The idea of dialogism in Bakhtin's thought basically relies on three constitutional principles which are namely the relation between the work and the world (Todorov states that "every utterance is related to previous utterances, thus creating intertextual (or dialogical) relations" (48)); the interaction of the author and the hero, and the relation of the author and the reader. In Bakhtin's own words:

We will consider the author, the character, and the receiver, not outside the artistic event, but only insofar as they enter into the very perception of the literary work, insofar as they are its necessary constituents... Similarly we will consider...[the] receiver as the author himself considers, the one with respect to whom the work is oriented, and who, for this very reason, determines its structure...(qtd in Todorov, 48).

Regarding theses three notions, the word is not neutral; it rather bears a particular meaning in a particular context. In The Problems of Dostoevski's Poetics, Bakhtin clarifies this fact:
No member of the verbal community can ever find words in the language that are neutral, exempt from the aspirations and the evaluations of the other, uninhabited by the other's voice. On the contrary, he receives the word by the other's voice and it remains filled with that voice. He intervenes in his own context from another context, already penetrated by the other's intentions. His own thought finds a word already lived in (270-271).

Bakhtin's linguistic approach that considers the linguistic methods not as the end but as a means for analyzing a literary work is called translinguistics or metalinguistics as it transcends its purely linguistic borders to embrace the context of enunciation.

With these criteria in mind, let us now turn to Woman without Men; that will be discussed in three parts: the idea in Parsipur's work, the relation between the heroines and the author, and the relation of the author and the reader.

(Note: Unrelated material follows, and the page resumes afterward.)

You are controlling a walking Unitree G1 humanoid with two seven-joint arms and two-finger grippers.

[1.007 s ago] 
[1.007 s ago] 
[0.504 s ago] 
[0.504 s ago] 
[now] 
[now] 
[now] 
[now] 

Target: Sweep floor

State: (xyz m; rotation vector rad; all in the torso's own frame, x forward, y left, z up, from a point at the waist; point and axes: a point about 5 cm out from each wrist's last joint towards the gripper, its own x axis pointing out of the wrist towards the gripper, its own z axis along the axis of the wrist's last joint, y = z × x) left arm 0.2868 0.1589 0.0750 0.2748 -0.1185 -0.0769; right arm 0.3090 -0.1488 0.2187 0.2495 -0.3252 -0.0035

The idea in Parsipur's work
In Women Without Men, Parsipur is questioning the dominant patriarchal speech genres of the Iranian society that perceive women as the 'other', or the silence part of the society. Applying Bakhtin's theory, I want to depict how the author's ideas are represented in the aesthetic form of a novel. As any other work of literature, there are two equal components in the novel: the verbal part, which is the narration of the lives of the five women, and the nonverbal part that is understood only by the readers with a shared horizon, who can translate the voice of the author.

For these readers the signification of Parsipur's discourse is more than the reiterative signification of its language. It is a unique theme that results from the encounter of sentences with the context of enunciation that in this case is the Iranian society and its restrictive attitude toward women. As a result, the theme of the novel is endowed with the values that the signification of its language is alien to. These values are seized upon what Bakhtin calls it intonation:

Intonation is always at the boundary between the verbal and the nonverbal, the said and the unsaid. In intonation, discourse enters in immediate contact with life. And it is in intonation first of all that the speaker enters in contact with his listeners: intonation is eminently social (qtd in Todorov, 46).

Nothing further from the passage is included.